• [SUPPLIED DATA]
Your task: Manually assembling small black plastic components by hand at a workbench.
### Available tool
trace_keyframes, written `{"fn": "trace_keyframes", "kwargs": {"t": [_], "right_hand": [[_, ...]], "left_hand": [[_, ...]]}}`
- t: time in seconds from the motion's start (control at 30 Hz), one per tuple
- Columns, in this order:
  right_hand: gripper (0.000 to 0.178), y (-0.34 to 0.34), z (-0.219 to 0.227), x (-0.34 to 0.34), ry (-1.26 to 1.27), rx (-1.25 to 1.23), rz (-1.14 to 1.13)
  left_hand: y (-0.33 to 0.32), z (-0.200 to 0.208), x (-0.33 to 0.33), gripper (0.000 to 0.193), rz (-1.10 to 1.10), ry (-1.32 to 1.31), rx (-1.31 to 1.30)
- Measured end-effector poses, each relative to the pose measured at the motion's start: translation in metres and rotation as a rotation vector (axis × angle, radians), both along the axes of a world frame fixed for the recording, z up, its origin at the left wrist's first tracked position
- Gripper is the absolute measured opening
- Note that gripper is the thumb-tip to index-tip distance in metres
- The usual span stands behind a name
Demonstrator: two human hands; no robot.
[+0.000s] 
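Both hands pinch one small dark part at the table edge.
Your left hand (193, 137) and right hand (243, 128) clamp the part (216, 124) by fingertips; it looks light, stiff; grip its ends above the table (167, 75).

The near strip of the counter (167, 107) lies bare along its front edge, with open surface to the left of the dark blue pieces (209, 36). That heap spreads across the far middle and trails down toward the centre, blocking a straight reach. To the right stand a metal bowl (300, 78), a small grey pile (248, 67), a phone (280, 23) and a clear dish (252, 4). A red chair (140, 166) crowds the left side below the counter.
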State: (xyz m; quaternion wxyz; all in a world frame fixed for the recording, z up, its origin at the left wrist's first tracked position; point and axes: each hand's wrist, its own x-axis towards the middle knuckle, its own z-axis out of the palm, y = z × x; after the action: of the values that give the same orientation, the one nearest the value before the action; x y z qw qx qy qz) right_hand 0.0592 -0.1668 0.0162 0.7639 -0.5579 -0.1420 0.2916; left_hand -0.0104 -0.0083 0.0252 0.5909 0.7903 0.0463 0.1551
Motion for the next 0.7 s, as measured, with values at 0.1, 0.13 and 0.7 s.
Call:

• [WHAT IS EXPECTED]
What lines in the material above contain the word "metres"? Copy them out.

• [REPLY TO THE TASK]
- Measured end-effector poses, each relative to the pose measured at the motion's start: translation in metres and rotation as a rotation vector (axis × angle, radians), both along the axes of a world frame fixed for the recording, z up, its origin at the left wrist's first tracked position
- Note that gripper is the thumb-tip to index-tip distance in metres

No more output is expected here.